▶ [Information provided]:
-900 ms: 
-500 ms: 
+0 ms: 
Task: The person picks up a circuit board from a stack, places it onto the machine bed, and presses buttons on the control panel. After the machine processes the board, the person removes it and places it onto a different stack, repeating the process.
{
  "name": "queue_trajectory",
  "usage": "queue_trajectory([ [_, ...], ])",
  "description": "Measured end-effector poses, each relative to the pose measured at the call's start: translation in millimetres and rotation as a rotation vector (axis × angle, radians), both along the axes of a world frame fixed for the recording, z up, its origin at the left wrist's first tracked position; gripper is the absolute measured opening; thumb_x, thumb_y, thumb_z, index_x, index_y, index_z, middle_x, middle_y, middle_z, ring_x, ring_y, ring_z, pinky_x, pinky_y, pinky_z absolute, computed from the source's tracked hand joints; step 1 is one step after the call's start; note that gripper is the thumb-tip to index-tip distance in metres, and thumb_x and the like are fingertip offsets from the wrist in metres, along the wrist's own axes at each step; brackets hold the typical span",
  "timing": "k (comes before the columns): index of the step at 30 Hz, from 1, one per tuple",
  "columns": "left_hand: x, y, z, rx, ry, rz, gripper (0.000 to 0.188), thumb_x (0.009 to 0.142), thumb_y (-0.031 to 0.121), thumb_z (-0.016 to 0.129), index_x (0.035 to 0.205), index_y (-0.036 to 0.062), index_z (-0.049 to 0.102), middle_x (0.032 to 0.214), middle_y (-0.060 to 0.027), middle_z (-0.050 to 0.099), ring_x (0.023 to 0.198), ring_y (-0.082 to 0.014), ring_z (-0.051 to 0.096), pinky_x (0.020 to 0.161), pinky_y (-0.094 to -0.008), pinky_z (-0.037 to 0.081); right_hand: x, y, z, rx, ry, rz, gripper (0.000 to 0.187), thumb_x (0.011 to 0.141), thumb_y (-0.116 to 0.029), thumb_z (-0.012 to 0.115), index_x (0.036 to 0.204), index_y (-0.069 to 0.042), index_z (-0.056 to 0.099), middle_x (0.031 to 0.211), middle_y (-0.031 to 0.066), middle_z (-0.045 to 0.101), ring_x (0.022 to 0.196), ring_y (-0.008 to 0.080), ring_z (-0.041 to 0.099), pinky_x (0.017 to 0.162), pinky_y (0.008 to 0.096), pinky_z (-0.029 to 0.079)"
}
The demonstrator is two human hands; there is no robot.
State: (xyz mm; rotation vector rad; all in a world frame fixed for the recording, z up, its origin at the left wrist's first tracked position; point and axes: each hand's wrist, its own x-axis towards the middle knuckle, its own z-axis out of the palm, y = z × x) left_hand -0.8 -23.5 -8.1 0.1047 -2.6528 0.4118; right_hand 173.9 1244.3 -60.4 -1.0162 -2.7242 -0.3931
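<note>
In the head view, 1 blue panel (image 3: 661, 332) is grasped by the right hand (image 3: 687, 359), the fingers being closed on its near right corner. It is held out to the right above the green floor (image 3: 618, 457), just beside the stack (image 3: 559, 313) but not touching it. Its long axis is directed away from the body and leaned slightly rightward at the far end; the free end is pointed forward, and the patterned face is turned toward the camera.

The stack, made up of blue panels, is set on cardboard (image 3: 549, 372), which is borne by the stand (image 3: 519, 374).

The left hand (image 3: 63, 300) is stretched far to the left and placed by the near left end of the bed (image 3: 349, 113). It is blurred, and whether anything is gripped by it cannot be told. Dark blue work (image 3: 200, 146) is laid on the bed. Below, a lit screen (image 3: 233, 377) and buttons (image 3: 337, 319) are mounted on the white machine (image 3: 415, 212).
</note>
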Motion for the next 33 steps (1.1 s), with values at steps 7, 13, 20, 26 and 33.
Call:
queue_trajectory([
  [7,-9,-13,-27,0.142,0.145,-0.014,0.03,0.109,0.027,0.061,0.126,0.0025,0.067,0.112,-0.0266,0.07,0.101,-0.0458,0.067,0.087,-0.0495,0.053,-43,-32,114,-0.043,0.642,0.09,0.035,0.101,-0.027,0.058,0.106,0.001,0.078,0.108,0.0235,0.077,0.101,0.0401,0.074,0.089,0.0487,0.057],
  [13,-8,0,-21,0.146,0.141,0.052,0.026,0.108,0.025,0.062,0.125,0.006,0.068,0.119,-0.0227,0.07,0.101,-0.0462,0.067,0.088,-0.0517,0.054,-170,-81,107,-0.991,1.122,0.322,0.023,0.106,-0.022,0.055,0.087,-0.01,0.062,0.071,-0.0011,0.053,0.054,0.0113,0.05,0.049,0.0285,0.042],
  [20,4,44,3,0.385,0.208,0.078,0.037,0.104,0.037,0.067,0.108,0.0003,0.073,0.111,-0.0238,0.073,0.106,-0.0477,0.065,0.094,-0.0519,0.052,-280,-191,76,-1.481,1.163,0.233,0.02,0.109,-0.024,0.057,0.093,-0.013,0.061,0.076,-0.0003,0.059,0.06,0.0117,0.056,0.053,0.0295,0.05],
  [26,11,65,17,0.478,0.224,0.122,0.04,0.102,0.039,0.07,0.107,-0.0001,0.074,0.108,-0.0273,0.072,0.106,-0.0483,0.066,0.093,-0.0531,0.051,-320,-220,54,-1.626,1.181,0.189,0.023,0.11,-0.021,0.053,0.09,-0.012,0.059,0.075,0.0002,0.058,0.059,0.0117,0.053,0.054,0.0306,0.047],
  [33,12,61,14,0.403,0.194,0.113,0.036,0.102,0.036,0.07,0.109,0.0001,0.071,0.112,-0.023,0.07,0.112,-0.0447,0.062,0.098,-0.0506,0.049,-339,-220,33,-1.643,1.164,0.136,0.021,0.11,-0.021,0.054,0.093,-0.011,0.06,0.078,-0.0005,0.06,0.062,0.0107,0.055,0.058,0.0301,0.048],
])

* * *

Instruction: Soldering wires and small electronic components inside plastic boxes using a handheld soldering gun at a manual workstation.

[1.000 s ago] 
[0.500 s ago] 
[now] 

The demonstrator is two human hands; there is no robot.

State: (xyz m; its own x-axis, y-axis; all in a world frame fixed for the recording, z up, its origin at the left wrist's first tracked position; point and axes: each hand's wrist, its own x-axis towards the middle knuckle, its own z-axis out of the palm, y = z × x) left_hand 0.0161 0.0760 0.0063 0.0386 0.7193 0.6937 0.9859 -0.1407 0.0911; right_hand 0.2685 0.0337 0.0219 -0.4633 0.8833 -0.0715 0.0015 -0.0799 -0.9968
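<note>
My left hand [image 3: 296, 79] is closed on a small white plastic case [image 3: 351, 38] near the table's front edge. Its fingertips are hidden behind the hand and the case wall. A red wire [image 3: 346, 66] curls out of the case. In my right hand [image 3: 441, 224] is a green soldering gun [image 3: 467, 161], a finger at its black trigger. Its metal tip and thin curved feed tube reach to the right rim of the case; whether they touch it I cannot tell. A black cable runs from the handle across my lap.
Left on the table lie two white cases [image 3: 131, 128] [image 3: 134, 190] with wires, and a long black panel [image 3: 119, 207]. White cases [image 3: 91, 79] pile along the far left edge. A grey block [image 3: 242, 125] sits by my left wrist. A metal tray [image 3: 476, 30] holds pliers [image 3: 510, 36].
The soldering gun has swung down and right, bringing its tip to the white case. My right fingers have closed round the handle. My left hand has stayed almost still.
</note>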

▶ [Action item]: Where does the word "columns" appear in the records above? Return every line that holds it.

▶ [Answer below]:
  "timing": "k (comes before the columns): index of the step at 30 Hz, from 1, one per tuple",
  "columns": "left_hand: x, y, z, rx, ry, rz, gripper (0.000 to 0.188), thumb_x (0.009 to 0.142), thumb_y (-0.031 to 0.121), thumb_z (-0.016 to 0.129), index_x (0.035 to 0.205), index_y (-0.036 to 0.062), index_z (-0.049 to 0.102), middle_x (0.032 to 0.214), middle_y (-0.060 to 0.027), middle_z (-0.050 to 0.099), ring_x (0.023 to 0.198), ring_y (-0.082 to 0.014), ring_z (-0.051 to 0.096), pinky_x (0.020 to 0.161), pinky_y (-0.094 to -0.008), pinky_z (-0.037 to 0.081); right_hand: x, y, z, rx, ry, rz, gripper (0.000 to 0.187), thumb_x (0.011 to 0.141), thumb_y (-0.116 to 0.029), thumb_z (-0.012 to 0.115), index_x (0.036 to 0.204), index_y (-0.069 to 0.042), index_z (-0.056 to 0.099), middle_x (0.031 to 0.211), middle_y (-0.031 to 0.066), middle_z (-0.045 to 0.101), ring_x (0.022 to 0.196), ring_y (-0.008 to 0.080), ring_z (-0.041 to 0.099), pinky_x (0.017 to 0.162), pinky_y (0.008 to 0.096), pinky_z (-0.029 to 0.079)"

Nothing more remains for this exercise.